**What to do:** Pictures excluded, copy all of the data below exactly.

**Data shown:**
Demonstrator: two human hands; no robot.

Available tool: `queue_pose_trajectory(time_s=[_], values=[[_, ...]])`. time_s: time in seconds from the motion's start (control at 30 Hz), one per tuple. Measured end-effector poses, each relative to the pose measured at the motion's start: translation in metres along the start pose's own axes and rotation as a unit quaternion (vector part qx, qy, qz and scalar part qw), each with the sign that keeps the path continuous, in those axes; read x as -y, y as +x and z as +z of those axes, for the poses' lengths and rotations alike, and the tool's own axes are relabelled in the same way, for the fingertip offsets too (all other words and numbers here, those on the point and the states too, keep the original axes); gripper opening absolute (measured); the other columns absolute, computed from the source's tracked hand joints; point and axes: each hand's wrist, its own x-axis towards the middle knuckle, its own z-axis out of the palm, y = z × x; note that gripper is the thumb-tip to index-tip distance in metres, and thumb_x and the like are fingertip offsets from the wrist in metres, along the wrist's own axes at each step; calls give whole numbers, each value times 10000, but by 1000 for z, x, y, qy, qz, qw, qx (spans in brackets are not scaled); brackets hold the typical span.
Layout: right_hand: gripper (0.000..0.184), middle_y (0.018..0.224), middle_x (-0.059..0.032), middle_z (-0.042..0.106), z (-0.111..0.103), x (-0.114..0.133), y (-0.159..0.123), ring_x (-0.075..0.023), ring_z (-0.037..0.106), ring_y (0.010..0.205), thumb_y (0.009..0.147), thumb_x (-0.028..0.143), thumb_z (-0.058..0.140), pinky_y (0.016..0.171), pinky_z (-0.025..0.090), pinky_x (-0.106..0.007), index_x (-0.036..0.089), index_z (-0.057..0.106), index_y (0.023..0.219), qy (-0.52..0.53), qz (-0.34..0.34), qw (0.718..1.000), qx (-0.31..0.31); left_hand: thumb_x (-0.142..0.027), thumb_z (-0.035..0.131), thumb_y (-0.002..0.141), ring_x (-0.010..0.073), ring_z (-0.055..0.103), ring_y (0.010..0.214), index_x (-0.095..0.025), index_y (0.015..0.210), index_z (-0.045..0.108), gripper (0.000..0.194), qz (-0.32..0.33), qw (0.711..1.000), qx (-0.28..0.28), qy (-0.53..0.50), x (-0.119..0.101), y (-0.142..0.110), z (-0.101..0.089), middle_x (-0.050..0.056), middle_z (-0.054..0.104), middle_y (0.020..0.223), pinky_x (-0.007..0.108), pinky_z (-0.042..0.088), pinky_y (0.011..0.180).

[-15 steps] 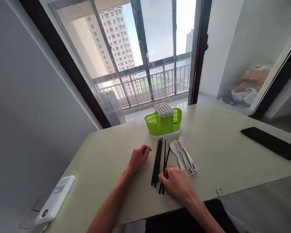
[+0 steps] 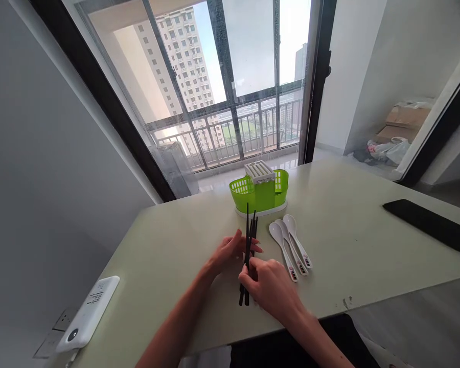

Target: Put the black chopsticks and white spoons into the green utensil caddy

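Observation:
Dark chopsticks (image 2: 248, 250) are gathered in front of me, several of them, tips pointing away. My right hand (image 2: 267, 280) is closed around some of them near the middle, thumb and fingers pinching. My left hand (image 2: 233, 249) is at their left side, thumb raised and fingers stretched behind the chopsticks; whether it presses on them I cannot make out. Just right of the chopsticks lie three white spoons (image 2: 290, 247), bowls away from me. Beyond stands a green cutlery holder (image 2: 264, 197) with a white slotted top.
The pale tabletop (image 2: 176, 245) reaches toward a glass sliding door. A black flat object (image 2: 431, 224) lies at the right, and a white device (image 2: 90, 312) sits by the left edge. Cardboard boxes and bags (image 2: 402, 125) are piled on the floor at the back right.
My right hand has moved left, bringing its chopsticks from beside the spoons to the other chopsticks. My left hand has shifted right, its fingers opening out beside them.

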Motion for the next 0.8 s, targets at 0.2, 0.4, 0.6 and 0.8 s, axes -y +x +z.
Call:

**Exercise solution:**
Demonstrator: two human hands; no robot.

Available tool: `queue_pose_trajectory(time_s=[_], values=[[_, ...]])`. time_s: time in seconds from the motion's start (control at 30 Hz), one per tuple. Measured end-effector poses, each relative to the pose measured at the motion's start: translation in metres along the start pose's own axes and rotation as a unit quaternion (vector part qx, qy, qz and scalar part qw), each with the sign that keeps the path continuous, in those axes; read x as -y, y as +x and z as +z of those axes, for the poses' lengths and rotations alike, and the tool's own axes are relabelled in the same way, for the fingertip offsets too (all other words and numbers here, those on the point and the states too, keep the original axes); gripper opening absolute (measured); the other columns absolute, computed from the source's tracked hand joints; point and axes: each hand's wrist, its own x-axis towards the middle knuckle, its own z-axis out of the palm, y = z × x; note that gripper is the thumb-tip to index-tip distance in metres, and thumb_x and the like are fingertip offsets from the wrist in metres, along the wrist's own axes at each step; calls give whole numbers, each value times 10000, but by 1000 for z, x, y, qy, qz, qw, qx (spans in brackets are not scaled); brackets hold the typical span.
Layout: right_hand: gripper (0.000..0.184), middle_y (0.018..0.224), middle_x (-0.059..0.032), middle_z (-0.042..0.106), z (-0.111..0.103), x (-0.114..0.133), y (-0.159..0.123), ring_x (-0.075..0.023), ring_z (-0.037..0.106), ring_y (0.010..0.205), thumb_y (0.009..0.147), thumb_x (-0.028..0.143), thumb_z (-0.058..0.140), pinky_y (0.016..0.171), pinky_z (-0.025..0.090), pinky_x (-0.106..0.007), index_x (-0.036..0.089), index_z (-0.057..0.106), index_y (0.023..0.219), qy (-0.52..0.53), qz (-0.34..0.34), qw (0.718..1.000), qx (-0.31..0.31); left_hand: thumb_x (-0.142..0.027), thumb_z (-0.035..0.131), thumb_y (-0.002..0.141), ring_x (-0.010..0.073), ring_z (-0.055..0.103), ring_y (0.010..0.214), index_x (-0.095..0.025), index_y (0.015..0.210), index_z (-0.045..0.108), gripper (0.000..0.194), qz (-0.32..0.33), qw (0.711..1.000), qx (-0.28..0.28), qy (-0.53..0.50), x (-0.119..0.101), y (-0.142..0.110), z (-0.101..0.089), middle_x (-0.050..0.056), middle_z (-0.054..0.104), middle_y (0.020..0.223), pinky_x (-0.007..0.108), pinky_z (-0.042..0.088), pinky_y (0.011..0.180).

[-15 steps] 
[+0 steps] 

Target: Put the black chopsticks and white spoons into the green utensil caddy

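Observation:
Dark chopsticks (image 2: 248, 250) are gathered in front of me, several of them, tips pointing away. My right hand (image 2: 267, 280) is closed around some of them near the middle, thumb and fingers pinching. My left hand (image 2: 233, 249) is at their left side, thumb raised and fingers stretched behind the chopsticks; whether it presses on them I cannot make out. Just right of the chopsticks lie three white spoons (image 2: 290, 247), bowls away from me. Beyond stands a green cutlery holder (image 2: 264, 197) with a white slotted top.
The pale tabletop (image 2: 176, 245) reaches toward a glass sliding door. A black flat object (image 2: 431, 224) lies at the right, and a white device (image 2: 90, 312) sits by the left edge. Cardboard boxes and bags (image 2: 402, 125) are piled on the floor at the back right.
My right hand has moved left, bringing its chopsticks from beside the spoons to the other chopsticks. My left hand has shifted right, its fingers opening out beside them.
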
Motion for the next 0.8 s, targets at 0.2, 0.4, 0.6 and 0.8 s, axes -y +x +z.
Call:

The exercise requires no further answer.